TASK ▸
In the data below, one line contains "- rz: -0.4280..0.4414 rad" and a later one contains "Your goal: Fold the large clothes". Print both, with every line between them, exactly and alone.

DATA EXCERPTS ▸
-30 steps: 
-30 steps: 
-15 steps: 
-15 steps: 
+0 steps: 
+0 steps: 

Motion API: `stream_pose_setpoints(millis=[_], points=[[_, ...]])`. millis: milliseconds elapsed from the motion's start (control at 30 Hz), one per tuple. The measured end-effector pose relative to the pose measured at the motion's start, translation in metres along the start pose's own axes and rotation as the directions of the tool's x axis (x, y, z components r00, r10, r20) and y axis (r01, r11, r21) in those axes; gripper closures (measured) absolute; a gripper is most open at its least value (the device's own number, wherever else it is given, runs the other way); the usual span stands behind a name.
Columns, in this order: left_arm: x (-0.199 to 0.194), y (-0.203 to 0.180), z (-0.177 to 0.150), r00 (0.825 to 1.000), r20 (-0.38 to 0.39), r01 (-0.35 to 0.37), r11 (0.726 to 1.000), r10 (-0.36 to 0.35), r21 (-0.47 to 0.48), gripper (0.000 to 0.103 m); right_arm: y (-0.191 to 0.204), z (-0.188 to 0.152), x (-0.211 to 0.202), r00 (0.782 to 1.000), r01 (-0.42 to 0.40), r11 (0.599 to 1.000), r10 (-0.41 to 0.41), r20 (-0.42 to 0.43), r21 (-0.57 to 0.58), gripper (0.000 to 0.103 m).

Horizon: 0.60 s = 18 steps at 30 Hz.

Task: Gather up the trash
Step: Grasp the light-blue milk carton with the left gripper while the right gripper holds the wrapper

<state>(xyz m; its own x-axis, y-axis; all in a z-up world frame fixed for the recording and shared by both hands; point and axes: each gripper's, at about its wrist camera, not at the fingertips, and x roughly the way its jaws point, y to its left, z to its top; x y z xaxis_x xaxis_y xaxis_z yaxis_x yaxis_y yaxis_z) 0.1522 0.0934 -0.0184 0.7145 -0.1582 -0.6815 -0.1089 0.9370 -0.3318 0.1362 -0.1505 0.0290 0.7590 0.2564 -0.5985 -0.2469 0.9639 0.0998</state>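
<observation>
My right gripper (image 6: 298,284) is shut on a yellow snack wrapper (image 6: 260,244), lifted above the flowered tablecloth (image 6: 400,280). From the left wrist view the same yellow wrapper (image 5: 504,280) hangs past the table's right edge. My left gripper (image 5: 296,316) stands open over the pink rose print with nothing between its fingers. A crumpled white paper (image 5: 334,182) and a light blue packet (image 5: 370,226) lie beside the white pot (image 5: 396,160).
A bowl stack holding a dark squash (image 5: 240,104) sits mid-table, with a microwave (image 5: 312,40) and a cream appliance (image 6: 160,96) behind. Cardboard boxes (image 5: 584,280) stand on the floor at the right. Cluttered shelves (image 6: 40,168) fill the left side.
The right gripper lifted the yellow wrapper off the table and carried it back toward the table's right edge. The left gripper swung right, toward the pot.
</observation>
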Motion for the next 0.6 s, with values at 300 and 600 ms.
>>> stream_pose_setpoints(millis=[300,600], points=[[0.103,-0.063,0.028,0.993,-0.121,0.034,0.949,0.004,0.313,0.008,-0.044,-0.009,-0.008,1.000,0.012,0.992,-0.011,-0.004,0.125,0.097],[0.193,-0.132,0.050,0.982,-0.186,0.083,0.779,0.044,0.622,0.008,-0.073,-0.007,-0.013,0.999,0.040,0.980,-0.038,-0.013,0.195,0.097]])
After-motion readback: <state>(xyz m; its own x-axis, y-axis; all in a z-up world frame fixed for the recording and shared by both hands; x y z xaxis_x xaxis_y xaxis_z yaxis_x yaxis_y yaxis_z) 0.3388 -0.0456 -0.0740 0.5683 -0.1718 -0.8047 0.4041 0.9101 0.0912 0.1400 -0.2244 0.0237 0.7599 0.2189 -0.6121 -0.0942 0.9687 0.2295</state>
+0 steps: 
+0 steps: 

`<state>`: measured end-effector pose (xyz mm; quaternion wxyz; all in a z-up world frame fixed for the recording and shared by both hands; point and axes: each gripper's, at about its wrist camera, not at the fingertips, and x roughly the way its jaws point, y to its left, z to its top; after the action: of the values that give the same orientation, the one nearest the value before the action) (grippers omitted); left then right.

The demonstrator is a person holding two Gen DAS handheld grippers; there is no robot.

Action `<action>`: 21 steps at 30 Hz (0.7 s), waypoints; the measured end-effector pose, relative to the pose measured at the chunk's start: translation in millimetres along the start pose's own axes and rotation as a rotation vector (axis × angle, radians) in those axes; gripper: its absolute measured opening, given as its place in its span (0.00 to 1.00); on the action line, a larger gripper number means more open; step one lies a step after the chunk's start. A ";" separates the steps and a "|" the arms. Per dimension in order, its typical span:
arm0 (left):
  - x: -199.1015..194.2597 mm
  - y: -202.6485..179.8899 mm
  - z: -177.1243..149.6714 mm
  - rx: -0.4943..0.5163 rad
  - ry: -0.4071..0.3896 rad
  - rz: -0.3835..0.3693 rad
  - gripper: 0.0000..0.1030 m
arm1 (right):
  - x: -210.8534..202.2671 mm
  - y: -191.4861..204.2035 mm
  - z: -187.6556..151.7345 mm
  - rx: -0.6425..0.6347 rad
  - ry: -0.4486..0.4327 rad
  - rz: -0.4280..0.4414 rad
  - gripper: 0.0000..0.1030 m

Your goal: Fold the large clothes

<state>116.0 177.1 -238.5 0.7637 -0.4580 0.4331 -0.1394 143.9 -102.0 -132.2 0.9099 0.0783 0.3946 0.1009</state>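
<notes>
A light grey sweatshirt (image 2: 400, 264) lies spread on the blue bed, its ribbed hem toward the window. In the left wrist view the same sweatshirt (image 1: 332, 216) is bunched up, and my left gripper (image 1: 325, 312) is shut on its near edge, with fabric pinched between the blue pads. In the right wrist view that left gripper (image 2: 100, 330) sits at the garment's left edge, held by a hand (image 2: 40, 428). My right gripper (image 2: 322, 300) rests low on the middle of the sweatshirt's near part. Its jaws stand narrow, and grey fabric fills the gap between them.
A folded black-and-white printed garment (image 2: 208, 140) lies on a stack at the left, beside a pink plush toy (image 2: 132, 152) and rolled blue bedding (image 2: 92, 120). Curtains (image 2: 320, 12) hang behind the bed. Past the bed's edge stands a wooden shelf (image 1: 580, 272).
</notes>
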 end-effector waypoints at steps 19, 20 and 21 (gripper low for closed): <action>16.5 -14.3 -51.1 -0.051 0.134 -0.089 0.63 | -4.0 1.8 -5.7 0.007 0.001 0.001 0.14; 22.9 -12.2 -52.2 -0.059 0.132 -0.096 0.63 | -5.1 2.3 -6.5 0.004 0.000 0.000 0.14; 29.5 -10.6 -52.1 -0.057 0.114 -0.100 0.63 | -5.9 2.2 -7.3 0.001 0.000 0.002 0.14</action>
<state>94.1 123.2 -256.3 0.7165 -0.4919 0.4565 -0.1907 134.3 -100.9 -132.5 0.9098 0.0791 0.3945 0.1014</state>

EXPECTED ANSWER ▸
  - rz: -0.4280..0.4414 rad
  - gripper: 0.0000..0.1030 m

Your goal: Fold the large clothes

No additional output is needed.